What you will do
Would you transcribe the whole listing exactly, minus its pictures?

Recorded information

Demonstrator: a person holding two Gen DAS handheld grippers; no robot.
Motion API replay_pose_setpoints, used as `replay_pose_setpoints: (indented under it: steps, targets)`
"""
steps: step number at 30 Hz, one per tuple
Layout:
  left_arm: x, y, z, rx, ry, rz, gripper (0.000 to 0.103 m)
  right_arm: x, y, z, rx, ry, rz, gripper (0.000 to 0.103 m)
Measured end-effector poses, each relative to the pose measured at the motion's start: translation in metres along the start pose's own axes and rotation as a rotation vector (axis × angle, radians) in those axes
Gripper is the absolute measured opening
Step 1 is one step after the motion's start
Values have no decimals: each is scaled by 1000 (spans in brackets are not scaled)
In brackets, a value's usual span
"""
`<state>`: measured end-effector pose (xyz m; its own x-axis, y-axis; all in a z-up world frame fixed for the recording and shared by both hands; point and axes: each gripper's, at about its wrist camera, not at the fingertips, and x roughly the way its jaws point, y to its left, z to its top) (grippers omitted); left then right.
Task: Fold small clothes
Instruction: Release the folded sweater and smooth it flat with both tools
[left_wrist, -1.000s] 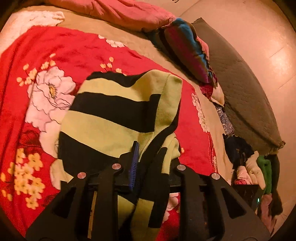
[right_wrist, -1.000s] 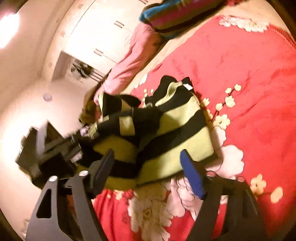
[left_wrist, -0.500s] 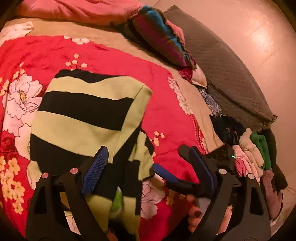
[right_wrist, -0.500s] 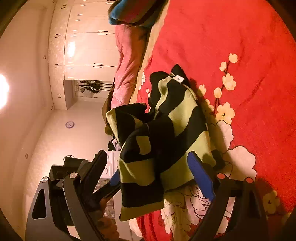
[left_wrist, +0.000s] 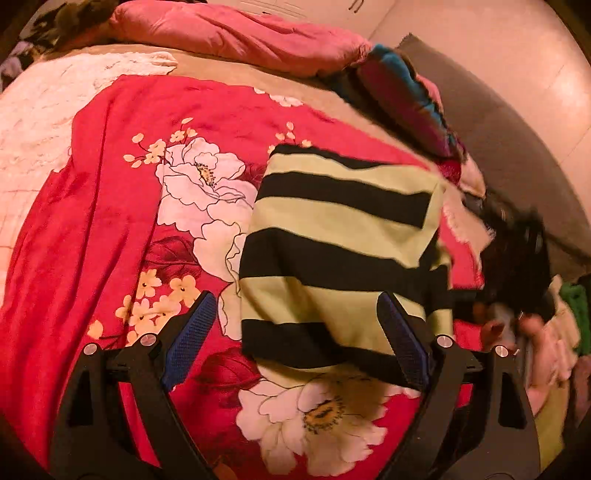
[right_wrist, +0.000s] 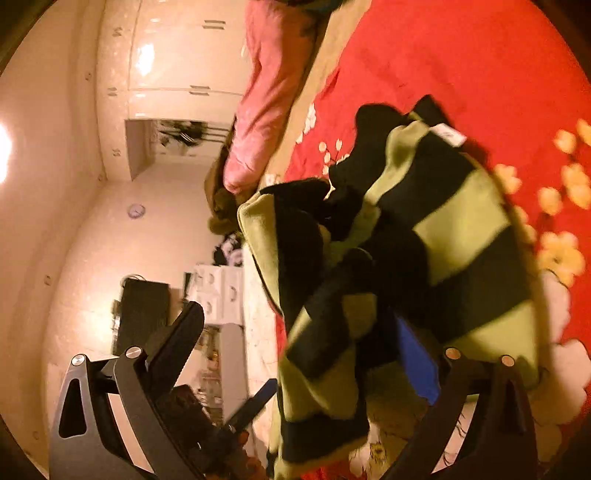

Task response
Demonstrator: a person holding two Gen DAS handheld grippers; no robot.
Motion API replay_pose_setpoints, used as `replay_pose_setpoints: (indented under it: steps, targets)`
"""
steps: step number at 30 Hz, one per tuple
Layout:
  left_arm: x, y, z, rx, ry, rz, gripper (0.000 to 0.103 m)
  right_arm: x, y, z, rx, ry, rz, gripper (0.000 to 0.103 m)
Measured end-effector poses, each relative to the pose measured at the motion's start: translation in metres along the start pose's own axes and rotation as a rotation vector (axis × angle, radians) in those axes
Gripper is the absolute measured opening
Step 1 is one step after the motion's start
Values have no decimals: each is scaled by 1000 (spans in brackets are not scaled)
In brackets, a value's usual span
"""
`<state>`: measured end-effector pose (xyz m; its own x-axis, y-axis; all in a z-up world frame fixed for the recording and shared by both hands; point and axes: each gripper's, at about its wrist camera, not at the fingertips, and x roughly the way its jaws point, y to its left, z to its top) (grippers omitted); left then right.
Task: Fold small clothes
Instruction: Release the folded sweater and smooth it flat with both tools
[left_wrist, -1.000s] 
[right_wrist, -1.000s] 
[left_wrist, -0.500s] 
[right_wrist, -0.500s] 
[left_wrist, +0.000s] 
[right_wrist, +0.000s] 

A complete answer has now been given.